Exercise requirements. Print the whole listing again exactly as it stands, leaving out any images.

————

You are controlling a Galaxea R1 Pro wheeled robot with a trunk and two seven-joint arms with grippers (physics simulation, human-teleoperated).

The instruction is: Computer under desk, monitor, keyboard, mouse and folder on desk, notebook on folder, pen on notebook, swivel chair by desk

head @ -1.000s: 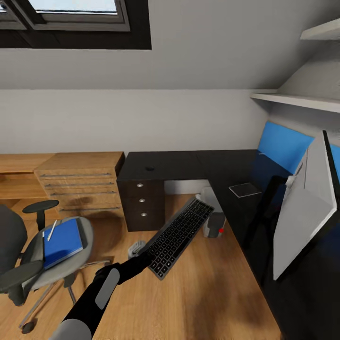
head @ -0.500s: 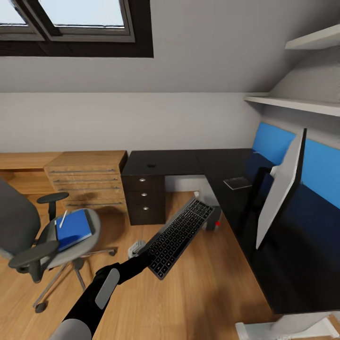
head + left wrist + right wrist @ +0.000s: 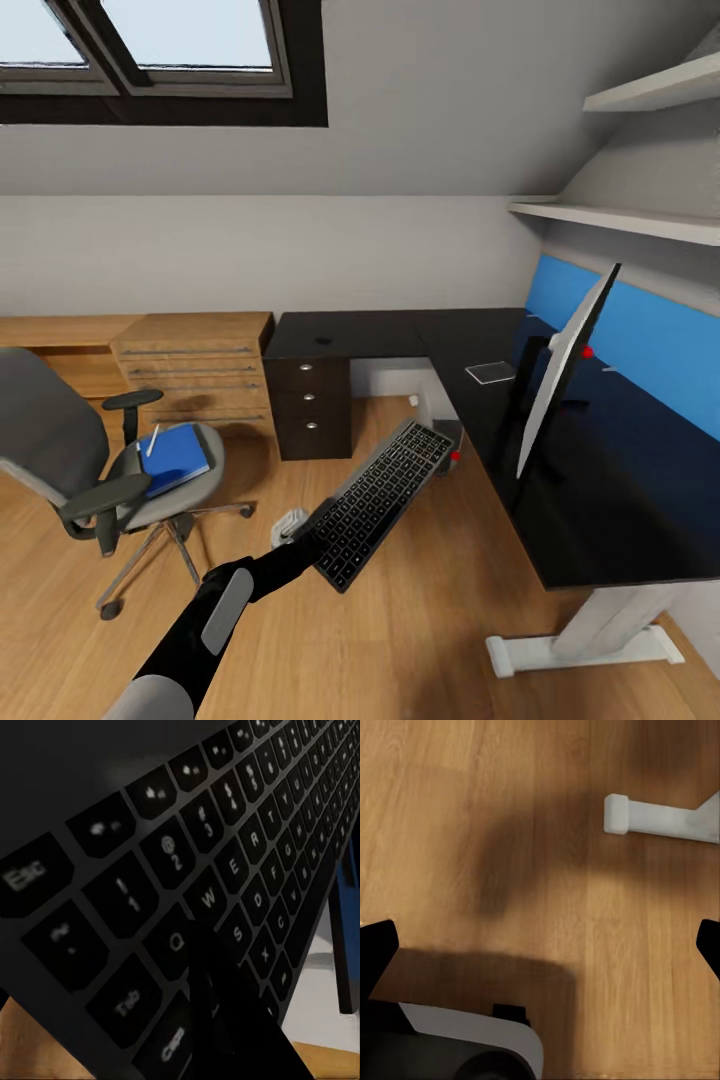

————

Task response.
You are controlling a Galaxea R1 Pro wheeled robot with a trunk and two seven-joint arms with grippers (physics simulation, human-teleoperated).

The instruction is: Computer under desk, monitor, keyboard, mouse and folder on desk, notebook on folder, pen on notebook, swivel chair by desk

head @ -1.000s: 
head @ -0.500s: 
head + left wrist + right wrist @ +0.000s: 

What was requested is fully covered by this answer.